In South Africa, Queen of the Night infests the warmer parts that include Gauteng, North West, Mpumalanga and the Limpopo province. The worst infestation is found north-east of Pretoria at Kameelpoort where it has invaded approximately 3 000ha of land. Smaller infestations occur in the vicinity of Soutpan, Warmbaths, Pienaars Rivier, Hammanskraal, Pretoria North, Rust de Winter, Groblersdal, Thabazimbi, Rustenburg, Brits and the Cradle of Humankind.

Why is it a problem and how do we control it?

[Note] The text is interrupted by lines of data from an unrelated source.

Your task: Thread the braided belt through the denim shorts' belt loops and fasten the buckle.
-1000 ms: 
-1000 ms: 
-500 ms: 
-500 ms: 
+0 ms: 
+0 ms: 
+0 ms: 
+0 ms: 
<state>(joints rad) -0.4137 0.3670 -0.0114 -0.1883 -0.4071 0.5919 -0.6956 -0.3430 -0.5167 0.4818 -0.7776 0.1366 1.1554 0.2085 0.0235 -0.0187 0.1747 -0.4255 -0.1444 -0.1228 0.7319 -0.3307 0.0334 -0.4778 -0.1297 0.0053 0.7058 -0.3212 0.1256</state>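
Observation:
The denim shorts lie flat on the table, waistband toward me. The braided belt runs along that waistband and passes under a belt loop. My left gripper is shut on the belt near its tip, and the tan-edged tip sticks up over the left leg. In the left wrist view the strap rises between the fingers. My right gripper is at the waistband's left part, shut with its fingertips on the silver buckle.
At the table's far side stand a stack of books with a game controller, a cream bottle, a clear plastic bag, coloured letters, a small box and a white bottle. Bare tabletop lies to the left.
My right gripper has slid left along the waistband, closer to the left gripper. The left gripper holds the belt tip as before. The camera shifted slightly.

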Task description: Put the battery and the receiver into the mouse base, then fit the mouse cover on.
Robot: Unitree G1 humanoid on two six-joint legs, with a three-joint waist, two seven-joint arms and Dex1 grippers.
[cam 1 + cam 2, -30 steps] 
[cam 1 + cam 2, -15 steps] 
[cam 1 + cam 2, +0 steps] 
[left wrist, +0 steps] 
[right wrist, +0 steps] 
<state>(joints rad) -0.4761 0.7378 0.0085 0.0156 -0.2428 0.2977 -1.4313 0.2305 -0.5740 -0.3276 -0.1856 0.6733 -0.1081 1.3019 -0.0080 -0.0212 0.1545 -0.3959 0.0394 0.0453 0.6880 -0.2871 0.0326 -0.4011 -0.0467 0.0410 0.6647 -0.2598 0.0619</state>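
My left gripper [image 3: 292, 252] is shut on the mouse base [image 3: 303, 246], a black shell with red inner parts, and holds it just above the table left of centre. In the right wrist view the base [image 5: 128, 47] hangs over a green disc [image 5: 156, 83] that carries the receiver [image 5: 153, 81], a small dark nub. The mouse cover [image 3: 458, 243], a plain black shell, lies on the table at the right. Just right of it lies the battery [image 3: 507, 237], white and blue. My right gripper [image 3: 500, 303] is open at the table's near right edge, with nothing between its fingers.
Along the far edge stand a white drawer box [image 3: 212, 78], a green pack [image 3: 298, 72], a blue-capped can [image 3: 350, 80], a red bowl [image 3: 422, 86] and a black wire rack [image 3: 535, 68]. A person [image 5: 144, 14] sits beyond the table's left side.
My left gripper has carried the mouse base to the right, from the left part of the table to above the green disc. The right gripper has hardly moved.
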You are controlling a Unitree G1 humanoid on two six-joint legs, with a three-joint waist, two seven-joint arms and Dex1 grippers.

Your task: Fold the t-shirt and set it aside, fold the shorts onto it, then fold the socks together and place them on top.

Queen of the night is a problem as the cactus has the ability to invade natural habitats and replace the natural vegetation. Growing in grasslands, Queen of the Night can reduce the grazing potential, ultimately decreasing the amount of animals that the land can sustain. They also prevent animals from finding shelter underneath these succulent trees and injure animals that graze in close proximity of the plant. Seedlings are often not detected and when grow taller than the surrounding vegetation it already has produced seeds. Queen of the night is particularly difficult to eradicate as they have no natural enemies (or biocontrol agents) in South Africa. Biocontrol agents have been replaced by the physical removal of the plant. Biocontrol agents have been identified and have been used in controlling the invader. These are the mealybug (Hypogeococcus pungens) and an introduced stem-boring beetle (Alcidion cereicola) from South America.

Uses

In north-eastern Brazil this tree has been used in wound treatment and as in anti-inflammatory agent. The phenolic compounds that the tree contain may also have anti-fungal and antioxidant properties. In other parts of the trees native range the roosts are used as a diuretic; to treat respiratory and renal diseases; while a pulp of the stem is used to treat gastric ulcers.

Sources

Van Wyk, B. & Van Wyk, P. 1997. Field Guide to Trees of Southern Africa. Struik Publishers. Page 36 & 40.

Klein, Hildegard. Queen of the night cactus (Cereus jamacaru) in South Africa.

Vatta, A.F., Kandu-Lelo, C., Ademola, I.O. and Eloff, J.N. Direct anthelmintic effects of Cereus jamacaru (Cactaceae) on trichostrongylid nematodes of sheet: in vivo studies.